A: Clinically, I always knew it was a fragile window for babies—especially NICU grads. But what hit me after becoming a parent was how fragile it is for parents. Moms are at real risk: preeclampsia, infection, hemorrhage, depression. But most of those don’t trigger care unless they become emergencies. There’s no structured, proactive system. You don’t get therapy unless you ask. You don’t get feeding help unless you know it’s a benefit. You’re discharged from care at the moment you need it most.
That’s why we framed the first 120 days as a unit of time worth protecting. It's not an arbitrary number. It’s when most readmissions happen. It's when feeding problems can snowball. It’s when postpartum depression often first shows up. If you design around this window, you catch things before they break.
Q: What made you want to build Phia?
A: Because I was tired of seeing families leave the hospital and walk straight into uncertainty. In the NICU, you build this intense relationship with parents. You guide them through the scariest moments of their lives. But then they leave. And there’s no system designed to hold them afterward.
Phia came out of that frustration. We wanted a model that didn’t just wait for crisis. One that offered proactive, compassionate, evidence-based care to every parent and baby—not just the sickest ones.

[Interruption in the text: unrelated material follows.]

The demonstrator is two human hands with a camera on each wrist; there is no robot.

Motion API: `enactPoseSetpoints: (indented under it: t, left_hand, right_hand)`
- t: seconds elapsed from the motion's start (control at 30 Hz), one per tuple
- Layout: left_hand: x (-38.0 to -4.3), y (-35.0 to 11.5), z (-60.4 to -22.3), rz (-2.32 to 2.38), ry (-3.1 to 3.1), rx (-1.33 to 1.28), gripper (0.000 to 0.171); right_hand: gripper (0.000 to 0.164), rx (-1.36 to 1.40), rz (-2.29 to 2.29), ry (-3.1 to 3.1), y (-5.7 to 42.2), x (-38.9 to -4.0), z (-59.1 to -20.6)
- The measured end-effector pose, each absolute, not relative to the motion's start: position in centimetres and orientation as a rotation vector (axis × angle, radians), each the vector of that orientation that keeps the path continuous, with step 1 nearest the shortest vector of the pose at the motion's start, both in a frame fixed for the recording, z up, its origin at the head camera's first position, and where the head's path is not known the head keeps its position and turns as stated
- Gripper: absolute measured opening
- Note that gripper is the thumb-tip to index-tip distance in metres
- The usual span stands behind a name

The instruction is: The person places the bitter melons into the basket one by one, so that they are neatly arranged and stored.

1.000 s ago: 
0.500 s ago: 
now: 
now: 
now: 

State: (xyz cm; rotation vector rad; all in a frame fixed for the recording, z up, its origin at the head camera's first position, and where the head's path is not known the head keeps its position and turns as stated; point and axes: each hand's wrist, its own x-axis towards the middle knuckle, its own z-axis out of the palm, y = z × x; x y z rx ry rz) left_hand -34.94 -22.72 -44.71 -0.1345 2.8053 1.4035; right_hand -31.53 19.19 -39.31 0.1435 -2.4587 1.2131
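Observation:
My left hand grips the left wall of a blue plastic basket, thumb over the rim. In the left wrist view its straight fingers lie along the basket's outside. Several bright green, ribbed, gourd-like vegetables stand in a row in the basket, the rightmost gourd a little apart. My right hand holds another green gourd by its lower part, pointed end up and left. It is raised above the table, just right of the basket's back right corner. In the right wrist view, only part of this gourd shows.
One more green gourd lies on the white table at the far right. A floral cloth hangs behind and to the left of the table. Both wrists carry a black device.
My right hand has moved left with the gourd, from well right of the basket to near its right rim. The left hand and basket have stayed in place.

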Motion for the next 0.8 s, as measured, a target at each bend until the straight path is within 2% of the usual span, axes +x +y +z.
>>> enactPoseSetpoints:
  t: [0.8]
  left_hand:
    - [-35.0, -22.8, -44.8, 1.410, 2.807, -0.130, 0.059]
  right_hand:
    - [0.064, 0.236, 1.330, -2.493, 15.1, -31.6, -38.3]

Q: What do you think the medical system still gets wrong about postpartum care?
A: It separates mother and baby. Clinically. Financially. Logistically. But their needs are deeply linked. If a baby isn’t feeding well, that affects the mother’s mental health. If the mother’s in pain or depressed, the baby’s development suffers. We treat them as two different stories, but they’re the same narrative.
The other big failure? Assuming that access equals care. Just because someone has insurance or a hotline doesn’t mean they’re getting support. You need to make care effortless, continuous, and personalized. Otherwise, people fall through.
Q: What would you tell a parent reading this who’s just starting the 120-day journey?
A: You’re not failing. You’re adjusting to an entire new reality with very little scaffolding. It’s okay if it’s hard. It’s okay if you feel overwhelmed. You’re not supposed to do this alone.
This season is one of the most physically and emotionally intense stretches of your life. You deserve to be held through it—not just with kindness, but with real systems that watch, intervene, and support you when it counts.
Q: What happens after 120 days? Should care end there?
A: Absolutely not. The 120-day window is a starting point. It’s when we prevent the biggest risks, but it’s not the end of the story. Month 5 through 12 is where you rebuild: your body, your identity, your relationships.
This is when we start to see early signs of postpartum depletion, chronic mental health issues, developmental delays in babies. It’s also when most people feel like they should be “back to normal,” but they’re still recovering. That’s why Phia doesn’t just cut off care—we offer extended support: mental health, physical recovery, feeding and speech, developmental therapy, coaching.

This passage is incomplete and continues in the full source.